• RAW DATA
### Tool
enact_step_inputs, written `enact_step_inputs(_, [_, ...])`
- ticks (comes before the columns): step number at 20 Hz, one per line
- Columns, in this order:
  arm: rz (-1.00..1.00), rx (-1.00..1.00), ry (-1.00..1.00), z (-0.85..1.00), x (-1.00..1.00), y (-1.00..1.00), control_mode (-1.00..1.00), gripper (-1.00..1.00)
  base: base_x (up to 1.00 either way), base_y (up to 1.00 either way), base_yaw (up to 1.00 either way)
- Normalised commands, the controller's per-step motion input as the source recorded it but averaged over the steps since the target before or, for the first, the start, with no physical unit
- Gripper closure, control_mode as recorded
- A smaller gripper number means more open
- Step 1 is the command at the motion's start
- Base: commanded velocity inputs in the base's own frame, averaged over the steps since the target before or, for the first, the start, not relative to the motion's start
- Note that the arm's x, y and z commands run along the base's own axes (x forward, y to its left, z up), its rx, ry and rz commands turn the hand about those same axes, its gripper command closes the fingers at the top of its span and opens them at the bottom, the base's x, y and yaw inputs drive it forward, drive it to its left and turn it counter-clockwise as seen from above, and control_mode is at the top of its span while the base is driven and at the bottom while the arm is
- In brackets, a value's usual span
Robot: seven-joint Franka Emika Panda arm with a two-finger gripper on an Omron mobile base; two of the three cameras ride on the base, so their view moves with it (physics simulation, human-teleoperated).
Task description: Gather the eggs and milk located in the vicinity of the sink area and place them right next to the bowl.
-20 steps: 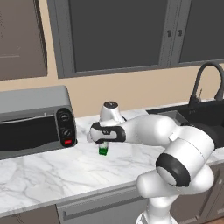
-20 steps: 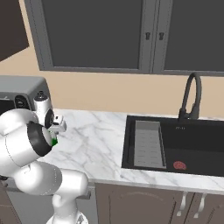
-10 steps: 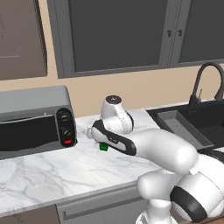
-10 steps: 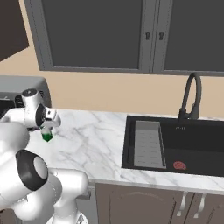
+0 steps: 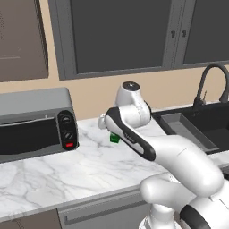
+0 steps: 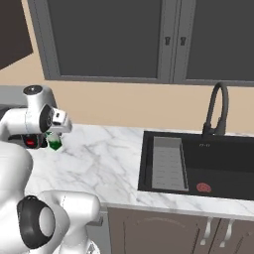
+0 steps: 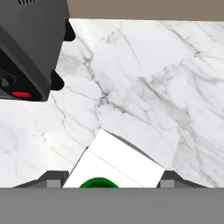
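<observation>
The milk (image 7: 122,157), a white carton with a green top, sits between my gripper's (image 7: 109,181) two fingertips, and the gripper is shut on it. In the left base view the milk (image 5: 114,138) shows as a green patch under the hand (image 5: 112,129), just above the marble counter (image 5: 89,170) and right of the toaster oven. From the right base view, the milk (image 6: 54,144) hangs below the gripper (image 6: 55,135) at the far left. The black sink (image 6: 218,163) with its curved faucet (image 6: 218,109) lies well to the right. The eggs and the bowl are out of view.
A grey toaster oven (image 5: 36,120) stands on the counter's left, close to the hand (image 7: 26,43). A flat red round thing (image 6: 204,187) lies in the sink beside a dark rack (image 6: 168,163). Dark cabinets hang above the beige back wall.
The arm's elbow has swung from the left toward the right and forward, and the hand has turned. The milk stays in the gripper near the toaster oven, shifted only slightly.
</observation>
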Motion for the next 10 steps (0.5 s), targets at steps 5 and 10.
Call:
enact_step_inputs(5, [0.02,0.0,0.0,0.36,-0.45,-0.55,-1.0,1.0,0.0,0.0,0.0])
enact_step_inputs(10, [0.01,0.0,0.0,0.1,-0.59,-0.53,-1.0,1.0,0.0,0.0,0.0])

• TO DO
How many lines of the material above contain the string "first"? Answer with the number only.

• YOUR RESPONSE
2